Si, malgré cette information, le bailleur assigne le locataire, le juge pourra rejeter la demande d’acquisition de la clause résolutoire, celle-ci n’étant pas légalement fondée.
– Seconde hypothèse :
Lorsque la décision de recevabilité intervient après l’expiration du délai de deux mois et que le locataire ne s’est pas acquitté de sa dette dans ce délai, le juge pourra :
- constater l’acquisition de la clause résolutoire et prononcer l’expulsion, ou
- suspendre les effets de la clause résolutoire et accorder au locataire des délais de paiement, conformément aux dispositions applicables.
§ Clause résolutoire déjà acquise
La décision d’une commission de surendettement accordant un moratoire ou un effacement de dettes au locataire n’a aucun effet sur une clause résolutoire déjà acquise.
En matière de bail d’habitation soumis à la loi du 6 juillet 1989, la clause résolutoire produit effet dès lors que le locataire ne s’est pas acquitté de sa dette dans les six semaines suivant la délivrance du commandement de payer (art. 24).
§ Exception
Exception. – La seule hypothèse dans laquelle la clause résolutoire peut être neutralisée tient à la chronologie : la décision de recevabilité du dossier de surendettement doit intervenir avant l’expiration du délai de six semaines suivant le commandement de payer.( CA Versailles, 1re et 2e ch., 17 déc. 2024, n° 23/07323 : JurisData n° 2024-025684)
Si la recevabilité est prononcée dans ce délai, la clause résolutoire est paralysée et ne peut produire ses effets (Cass. 3e civ., 22 janv. 2002 ; Cass. 2e civ., 13 juill. 2005
Il en résulte qu'à compter de la décision de recevabilité du dossier de surendettement :
- le bailleur ne peut pas introduire une action en exécution de sa créance née antérieurement à la décision de suspension ;
- le locataire est dispensé du paiement des loyers correspondant à la période antérieure à cette décision.
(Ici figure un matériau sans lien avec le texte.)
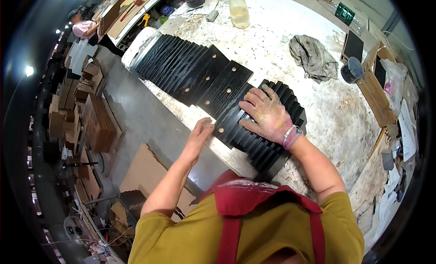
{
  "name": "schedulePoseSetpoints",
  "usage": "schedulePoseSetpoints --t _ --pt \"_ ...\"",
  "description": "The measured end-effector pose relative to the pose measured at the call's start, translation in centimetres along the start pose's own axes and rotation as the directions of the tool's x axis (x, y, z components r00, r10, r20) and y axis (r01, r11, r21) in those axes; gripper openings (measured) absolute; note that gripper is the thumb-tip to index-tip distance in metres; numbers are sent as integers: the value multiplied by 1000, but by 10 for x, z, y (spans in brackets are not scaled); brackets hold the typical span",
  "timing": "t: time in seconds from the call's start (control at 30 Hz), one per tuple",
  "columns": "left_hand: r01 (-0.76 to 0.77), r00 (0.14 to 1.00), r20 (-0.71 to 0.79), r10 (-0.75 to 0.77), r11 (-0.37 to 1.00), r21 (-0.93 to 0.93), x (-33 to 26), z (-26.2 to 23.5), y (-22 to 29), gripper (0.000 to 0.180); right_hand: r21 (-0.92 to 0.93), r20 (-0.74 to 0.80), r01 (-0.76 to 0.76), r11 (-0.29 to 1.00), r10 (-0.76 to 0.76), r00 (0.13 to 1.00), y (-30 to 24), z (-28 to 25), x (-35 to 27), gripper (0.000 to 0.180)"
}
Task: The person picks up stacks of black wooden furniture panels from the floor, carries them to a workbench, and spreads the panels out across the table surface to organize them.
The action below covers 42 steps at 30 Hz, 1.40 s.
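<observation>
Black rectangular wooden boards lie overlapped in a long slanting row on the worktable, and some show small round light-coloured holes. A second group of black boards is fanned in steps at the near right end of the row. Across the top of this group lies my right hand, fingers spread and stained with colour, a bracelet at its wrist. My left hand is at the table's near left edge, beside the end of a holed board. Its fingers are loosely bent and apart from the thumb, with nothing seen in them; whether it touches the board I cannot tell.
The white worktable is stained. On it are a crumpled grey rag, a bottle of pale liquid, a dark cup and a wooden box. Cardboard and stacked boxes stand left. Another person carries a panel.
</observation>
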State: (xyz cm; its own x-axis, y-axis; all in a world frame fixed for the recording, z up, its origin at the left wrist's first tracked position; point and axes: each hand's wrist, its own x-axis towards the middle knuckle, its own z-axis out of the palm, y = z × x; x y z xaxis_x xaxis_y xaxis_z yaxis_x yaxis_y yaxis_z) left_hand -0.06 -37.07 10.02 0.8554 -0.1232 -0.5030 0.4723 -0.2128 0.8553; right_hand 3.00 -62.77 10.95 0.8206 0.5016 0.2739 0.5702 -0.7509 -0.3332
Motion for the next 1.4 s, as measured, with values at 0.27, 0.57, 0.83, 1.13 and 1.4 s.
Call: schedulePoseSetpoints --t 0.27,0.57,0.83,1.13,1.4 --pt "-277 960 -58 276 961 -17 -16 30 21 41 52 -10 30 998 -29 1000 0 -1 8 52" --pt "-192 980 -45 194 981 42 15 3 26 33 95 0 69 993 -70 998 -4 15 33 49" --pt "-211 975 141 174 926 313 48 -13 54 39 64 15 77 995 -78 997 -3 19 42 50" --pt "-471 877 234 420 652 595 131 -19 49 23 -9 78 52 999 -51 996 -7 19 50 51" --pt "-428 626 474 619 -236 873 157 10 49 55 4 -24 63 998 -63 998 0 24 46 50"
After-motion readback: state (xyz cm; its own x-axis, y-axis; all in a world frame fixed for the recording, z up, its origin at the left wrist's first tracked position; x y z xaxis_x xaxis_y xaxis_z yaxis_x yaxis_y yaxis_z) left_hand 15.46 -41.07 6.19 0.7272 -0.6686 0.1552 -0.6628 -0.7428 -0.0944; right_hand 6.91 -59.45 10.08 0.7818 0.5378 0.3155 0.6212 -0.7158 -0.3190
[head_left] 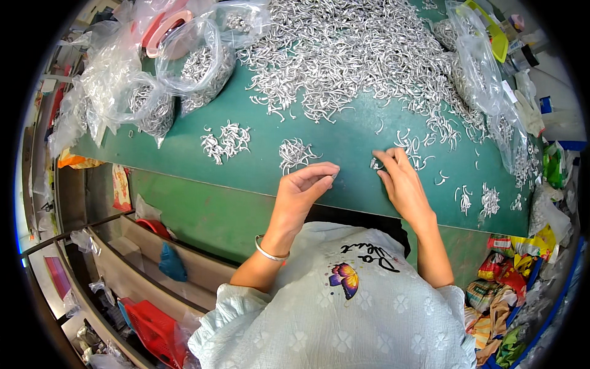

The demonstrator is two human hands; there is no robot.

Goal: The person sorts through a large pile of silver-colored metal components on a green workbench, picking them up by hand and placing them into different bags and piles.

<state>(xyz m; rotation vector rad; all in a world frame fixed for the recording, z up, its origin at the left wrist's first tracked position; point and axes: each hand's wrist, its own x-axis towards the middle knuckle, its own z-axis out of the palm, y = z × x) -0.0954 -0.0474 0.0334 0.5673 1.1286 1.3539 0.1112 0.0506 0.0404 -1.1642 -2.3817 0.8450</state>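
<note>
A green flat-topped work table (344, 138) spreads before me, its far side at twelve o'clock heaped with a great pile of small curved silver metal hooks (344, 49). Clear plastic bags of the same hooks (190, 64) slump at ten o'clock, another clear bag (485, 92) at two o'clock. Small sorted clusters of hooks (226, 141) lie at eleven o'clock from my left hand (304, 187), one more cluster (295, 154) just beyond it. That hand's fingers are curled narrow, thumb to fingertips; whether they hold a hook I cannot tell. My right hand (399, 178), at three o'clock from it, pinches a small silver hook piece (375, 163) against the table.
</note>
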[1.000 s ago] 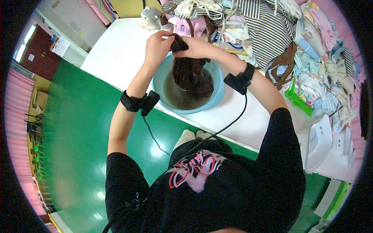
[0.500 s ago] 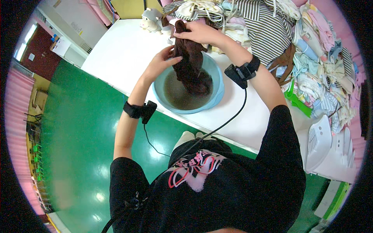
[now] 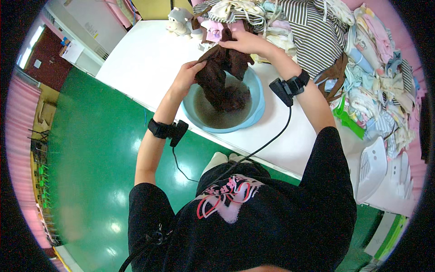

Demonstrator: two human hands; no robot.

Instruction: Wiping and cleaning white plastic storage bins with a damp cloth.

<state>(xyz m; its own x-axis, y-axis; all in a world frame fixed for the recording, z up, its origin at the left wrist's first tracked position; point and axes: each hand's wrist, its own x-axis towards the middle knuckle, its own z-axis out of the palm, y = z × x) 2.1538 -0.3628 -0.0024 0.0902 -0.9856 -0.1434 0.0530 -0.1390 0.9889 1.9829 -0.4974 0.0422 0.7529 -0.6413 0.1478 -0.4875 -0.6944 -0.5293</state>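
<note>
Over round light-blue plastic basin (image 3: 258, 97) of murky water | wet dark-brown cloth garment (image 3: 222, 77) hangs between hands, lower end in basin | left hand (image 3: 188, 75) clenched on its left edge | right hand (image 3: 242, 43) gripping its top

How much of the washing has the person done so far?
Done: the brown cloth looks wet, and the water in the blue basin is murky. In hand: the left hand and right hand hold it above the water. Left: a big clothes pile sits beside it.
</note>
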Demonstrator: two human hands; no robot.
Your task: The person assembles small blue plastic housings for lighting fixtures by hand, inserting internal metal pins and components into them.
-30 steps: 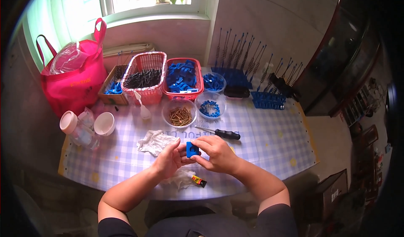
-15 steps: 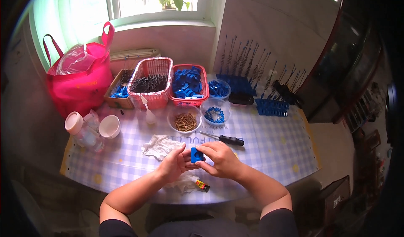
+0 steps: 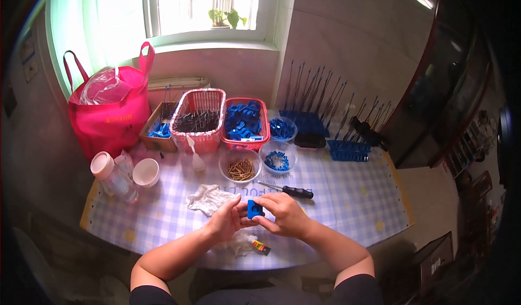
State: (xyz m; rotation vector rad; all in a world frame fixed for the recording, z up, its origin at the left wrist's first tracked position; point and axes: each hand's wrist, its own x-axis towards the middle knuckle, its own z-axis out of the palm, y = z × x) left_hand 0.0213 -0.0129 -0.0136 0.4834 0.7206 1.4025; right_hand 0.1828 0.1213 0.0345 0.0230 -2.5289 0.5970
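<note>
Over the near middle of the table, a small blue plastic block (image 3: pixel 254 209) with a round recess is held up between my two hands. My right hand (image 3: pixel 285 214) pinches it from the right, fingers along its top and thumb at its lower edge. Behind and under it lie the fingers of my left hand (image 3: pixel 225 219), supporting it, while the left thumb points up away from it. Just beyond my right hand rests a screwdriver (image 3: pixel 297 192) with a black handle. A crumpled white cloth (image 3: pixel 209 198) lies beyond my left hand; a small yellow-and-red tube (image 3: pixel 261 247) is below the block.
Bowls of brass-coloured screws (image 3: pixel 240 169) and small blue parts (image 3: pixel 277 161) stand mid-table. Behind them are a basket of dark rods (image 3: pixel 196 122) and a red basket of blue pieces (image 3: pixel 243 120). Blue racks of brushes (image 3: pixel 307 122) stand right; a pink bag (image 3: pixel 111 120) stands left.
The whole view has shifted, so the table sits lower in the picture. Both hands keep the same hold around the blue block.
</note>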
Pour autant, il demeure tenu de payer les loyers et charges locatives postérieurs.
Le cabinet intervient aux côtés de toute personne confrontée à une situation de surendettement, tant pour l’assister dans le cadre des procédures prévues par le Code de la consommation que pour assurer sa défense dans l’ensemble du contentieux afférent au surendettement. »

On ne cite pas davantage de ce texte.